### [Your instructions]
Two lines below mark the span: the one containing "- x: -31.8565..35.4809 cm" and the one containing "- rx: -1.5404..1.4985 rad". Set down both, plus every line between, exactly as they stand, and nothing else.

Collected data entries:
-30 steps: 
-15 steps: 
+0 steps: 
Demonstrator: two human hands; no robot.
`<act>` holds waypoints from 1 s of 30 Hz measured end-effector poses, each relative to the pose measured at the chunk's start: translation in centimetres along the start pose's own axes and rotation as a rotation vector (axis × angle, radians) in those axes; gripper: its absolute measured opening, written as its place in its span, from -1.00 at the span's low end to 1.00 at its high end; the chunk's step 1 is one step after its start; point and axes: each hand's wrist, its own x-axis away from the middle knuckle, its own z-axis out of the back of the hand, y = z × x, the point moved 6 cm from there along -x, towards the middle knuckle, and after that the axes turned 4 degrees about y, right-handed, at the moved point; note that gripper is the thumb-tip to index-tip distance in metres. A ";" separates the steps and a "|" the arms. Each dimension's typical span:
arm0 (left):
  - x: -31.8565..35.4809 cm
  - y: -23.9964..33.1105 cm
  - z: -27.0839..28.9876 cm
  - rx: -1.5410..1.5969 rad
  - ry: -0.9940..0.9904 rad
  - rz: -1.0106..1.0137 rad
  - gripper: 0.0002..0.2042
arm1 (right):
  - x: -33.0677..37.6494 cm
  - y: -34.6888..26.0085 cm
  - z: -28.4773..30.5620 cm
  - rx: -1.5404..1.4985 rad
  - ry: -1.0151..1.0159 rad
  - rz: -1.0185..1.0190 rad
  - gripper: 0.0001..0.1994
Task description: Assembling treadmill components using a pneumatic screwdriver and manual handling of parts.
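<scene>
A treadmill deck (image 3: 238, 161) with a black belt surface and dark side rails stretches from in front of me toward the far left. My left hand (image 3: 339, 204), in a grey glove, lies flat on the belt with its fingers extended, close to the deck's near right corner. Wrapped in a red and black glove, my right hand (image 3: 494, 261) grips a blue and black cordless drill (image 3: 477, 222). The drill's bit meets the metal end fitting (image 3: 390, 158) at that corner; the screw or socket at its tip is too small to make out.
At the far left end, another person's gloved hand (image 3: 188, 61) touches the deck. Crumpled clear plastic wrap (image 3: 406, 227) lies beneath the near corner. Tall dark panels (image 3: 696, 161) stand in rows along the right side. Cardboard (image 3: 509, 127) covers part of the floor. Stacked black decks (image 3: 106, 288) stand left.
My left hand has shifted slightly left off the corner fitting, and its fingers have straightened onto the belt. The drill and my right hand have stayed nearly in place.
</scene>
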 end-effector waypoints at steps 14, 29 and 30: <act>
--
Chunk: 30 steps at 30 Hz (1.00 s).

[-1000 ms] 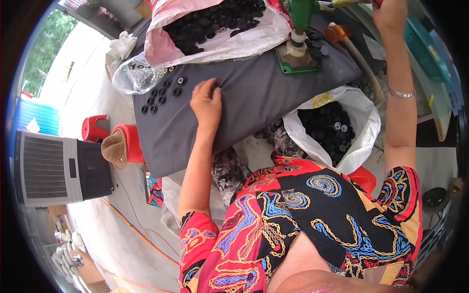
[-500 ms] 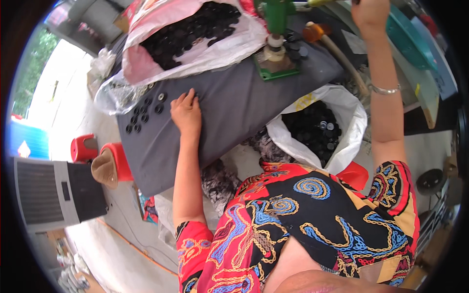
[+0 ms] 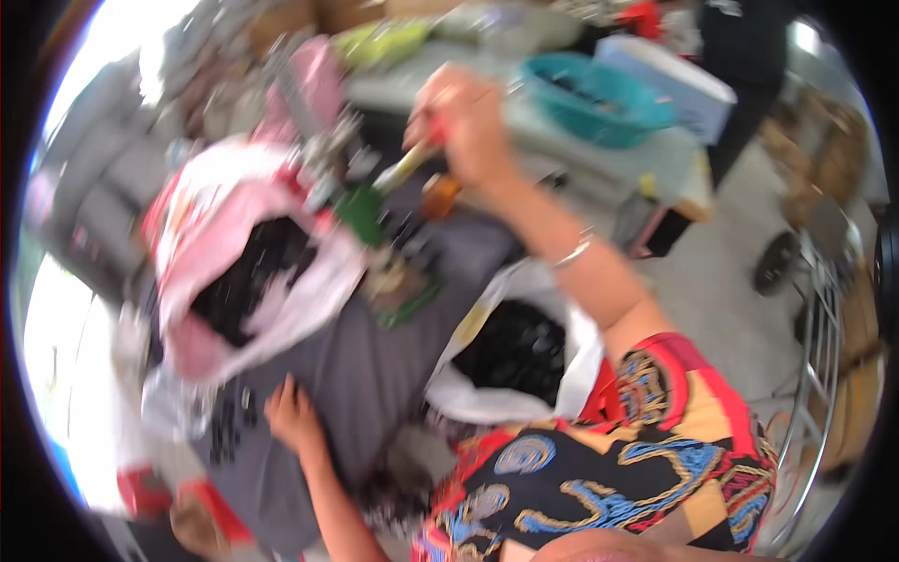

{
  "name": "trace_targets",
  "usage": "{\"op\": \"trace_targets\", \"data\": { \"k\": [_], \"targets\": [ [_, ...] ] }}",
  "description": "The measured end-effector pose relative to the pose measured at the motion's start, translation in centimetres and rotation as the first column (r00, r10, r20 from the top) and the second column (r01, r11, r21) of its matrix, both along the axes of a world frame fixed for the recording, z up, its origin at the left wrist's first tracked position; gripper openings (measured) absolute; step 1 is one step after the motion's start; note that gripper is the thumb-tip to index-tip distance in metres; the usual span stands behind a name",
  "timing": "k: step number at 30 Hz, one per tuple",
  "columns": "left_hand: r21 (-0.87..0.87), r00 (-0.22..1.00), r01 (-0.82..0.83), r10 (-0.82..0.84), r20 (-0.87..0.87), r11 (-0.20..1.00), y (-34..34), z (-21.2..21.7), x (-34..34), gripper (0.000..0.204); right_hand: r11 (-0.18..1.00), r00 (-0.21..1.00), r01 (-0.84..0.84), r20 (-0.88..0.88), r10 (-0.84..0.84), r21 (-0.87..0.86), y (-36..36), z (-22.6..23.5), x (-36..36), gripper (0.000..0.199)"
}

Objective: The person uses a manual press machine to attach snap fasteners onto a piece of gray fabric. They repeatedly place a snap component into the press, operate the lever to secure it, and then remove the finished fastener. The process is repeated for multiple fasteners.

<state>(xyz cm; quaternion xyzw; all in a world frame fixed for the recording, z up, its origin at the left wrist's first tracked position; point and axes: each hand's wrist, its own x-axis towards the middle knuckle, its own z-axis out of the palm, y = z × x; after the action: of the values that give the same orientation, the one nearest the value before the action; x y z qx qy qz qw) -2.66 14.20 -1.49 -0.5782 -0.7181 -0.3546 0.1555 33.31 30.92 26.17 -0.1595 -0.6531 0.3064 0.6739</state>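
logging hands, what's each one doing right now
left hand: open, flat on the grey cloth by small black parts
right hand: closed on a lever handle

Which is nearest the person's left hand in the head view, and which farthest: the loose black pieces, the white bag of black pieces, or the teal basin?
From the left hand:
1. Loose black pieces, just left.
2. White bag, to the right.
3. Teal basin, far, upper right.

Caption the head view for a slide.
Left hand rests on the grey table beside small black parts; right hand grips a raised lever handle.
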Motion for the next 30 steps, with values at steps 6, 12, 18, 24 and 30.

### [Worked solution]
  - x: -31.8565..35.4809 cm
  - y: -23.9964..33.1105 cm
  - z: -27.0839..28.9876 cm
  - rx: -1.5410..1.5969 rad
  - ry: -0.9940..0.9904 rad
  - rz: -1.0106..1.0137 rad
  - gripper: 0.0002..0.2042
arm1 (right):
  - x: -33.0677..37.6494 cm
  - y: -34.6888..26.0085 cm
  - z: -28.4773..30.5620 cm
  - rx: -1.5404..1.4985 rad

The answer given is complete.